Following strong fund inflows, Assenagon Alpha Volatility limits unit issuance to protect existing investors
In recent months, fund inflows to Assenagon Alpha Volatility have risen dramatically as changing correlation patterns on the capital markets increasingly attract investors to alternative asset classes with asymmetric risk/return profiles. The fund, which uses volatility as an investment class, has seen its NAV rise from EUR 130 million at the end of 2015 to around EUR 600 million. Assenagon has therefore decided to temporarily restrict the issue of new share certificates for Assenagon Alpha Volatility in order to safeguard existing investors' interests.
From 9 June 2016 until further notice, the total volume of new investments is to be limited to EUR 250,000 per week (although this figure may change in the event of variations in exchange rates). The total amount will be allocated pro-rata to orders received as of the cut-off on the last business day of the week, with shares to be allocated rounded down to whole units. The only investment date will be the first business day of the respective following week and only existing shareholders may subscribe. Assenagon reserves the right to approve exceptions. Shares may still be returned on any valuation date.

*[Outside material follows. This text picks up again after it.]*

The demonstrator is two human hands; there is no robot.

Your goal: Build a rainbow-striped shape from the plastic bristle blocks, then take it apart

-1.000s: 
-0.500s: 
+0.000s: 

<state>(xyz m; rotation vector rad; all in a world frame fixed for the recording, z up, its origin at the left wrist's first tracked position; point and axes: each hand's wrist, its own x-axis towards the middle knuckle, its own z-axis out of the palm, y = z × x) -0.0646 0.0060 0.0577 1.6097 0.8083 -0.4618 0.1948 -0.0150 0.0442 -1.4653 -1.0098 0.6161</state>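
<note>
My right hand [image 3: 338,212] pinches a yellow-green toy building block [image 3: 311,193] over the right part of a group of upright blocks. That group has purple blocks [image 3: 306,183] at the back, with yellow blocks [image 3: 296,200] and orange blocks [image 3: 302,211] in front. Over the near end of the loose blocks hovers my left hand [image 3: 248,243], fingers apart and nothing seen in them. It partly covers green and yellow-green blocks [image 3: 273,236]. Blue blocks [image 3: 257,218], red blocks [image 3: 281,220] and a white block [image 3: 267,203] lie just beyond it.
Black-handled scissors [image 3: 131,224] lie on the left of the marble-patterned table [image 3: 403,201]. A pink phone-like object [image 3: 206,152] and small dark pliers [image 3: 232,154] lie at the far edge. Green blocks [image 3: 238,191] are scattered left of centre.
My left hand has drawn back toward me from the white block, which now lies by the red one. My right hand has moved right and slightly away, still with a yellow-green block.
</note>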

"With a NAV of approximately EUR 600 million, we believe we are well positioned to continue the optimal exploitation of opportunities presented by volatility on behalf of our investors", explained Assenagon's Managing Director Vassilios Pappas. "By restricting the issue of share certificates we are ensuring that we can fully meet our existing investors' expectations at all times."
Assenagon Alpha Volatility's portfolio managers trade volatility pairs in accordance with certain recurring behaviour patterns on the volatility markets. They buy selected single-stock implied volatility while simultaneously selling index volatility. This strategy offers a systematic source of income and a particularly attractive yield potential in periods of heightened volatility.